• Levofloxacin
• gyrA gene
• Ciprofloxacin
• Arcobacter
• antibiotic resistance
• mutations

The aim of this work was the analysis of susceptibility of Arcobacter spp. isolates from different food samples, to different antimicrobial agents (Ciprofloxacin and Levofloxacin). Large amounts of antibiotics used for human and animal therapy resulted in the selection of pathogenic bacteria resistant to multiple drugs, generated by different genetic alterations. The analysis of bacterial susceptibility, carried out by the use of discs and E-strips for both antibiotics, determined the minimum inhibitory concentration (MIC), defined as the lowest concentration of an antimicrobial agent giving total inhibition of visible bacterial growth. Results obtained by in vitro antibiotic susceptibility tests carried out on Arcobacter spp. isolated from seafood showed resistance to the antimicrobial agents Ciprofloxacin (4 isolates) and Levofloxacin (6 isolates).

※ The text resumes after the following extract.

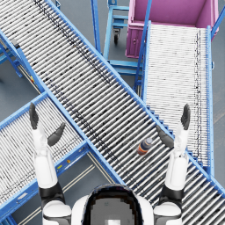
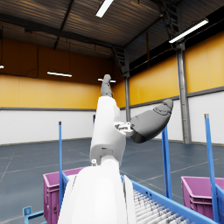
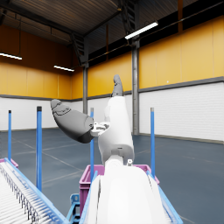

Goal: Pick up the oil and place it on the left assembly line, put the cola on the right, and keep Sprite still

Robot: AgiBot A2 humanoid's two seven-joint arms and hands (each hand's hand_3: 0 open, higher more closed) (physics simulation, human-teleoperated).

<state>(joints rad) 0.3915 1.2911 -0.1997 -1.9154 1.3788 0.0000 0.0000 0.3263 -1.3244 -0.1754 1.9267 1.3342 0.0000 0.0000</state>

Bacterial DNA gyrase is essential for bacterial viability since it catalyzes ATP-dependent negative supercoiling of DNA and is involved in DNA replication, recombination, and transcription. Accordingly, the sequencing of quinolone resistance-determining region (QRDR) of the gyrA gene allowed the analysis of mutations possibly related to the development of antidrug resistance in the isolates used. After antibiotic resistance tests, 7 resistant or intermediate strains were analysed by PCR to amplify and sequence the 344-bp fragment of gyrA gene. The sequencing of the PCR products revealed a mutation in position 254 of the gyrA gene in 2 Arcobacter isolates, similarly to the resistant strain from which the sequence DQ464332 was obtained. This 254C-to-T mutation, leading to Threonine-85-Isoleucine change in protein, could be the cause of the resistant/intermediate behaviour recorded in the presence of levofloxacin, since in three quinolone-resistant Arcobacter strains, sequencing revealed a C-T transition in position 254 of the gyrA gene, leading to an amino acid substitution in position 85 (Thr-Ile) of the deduced corresponding protein.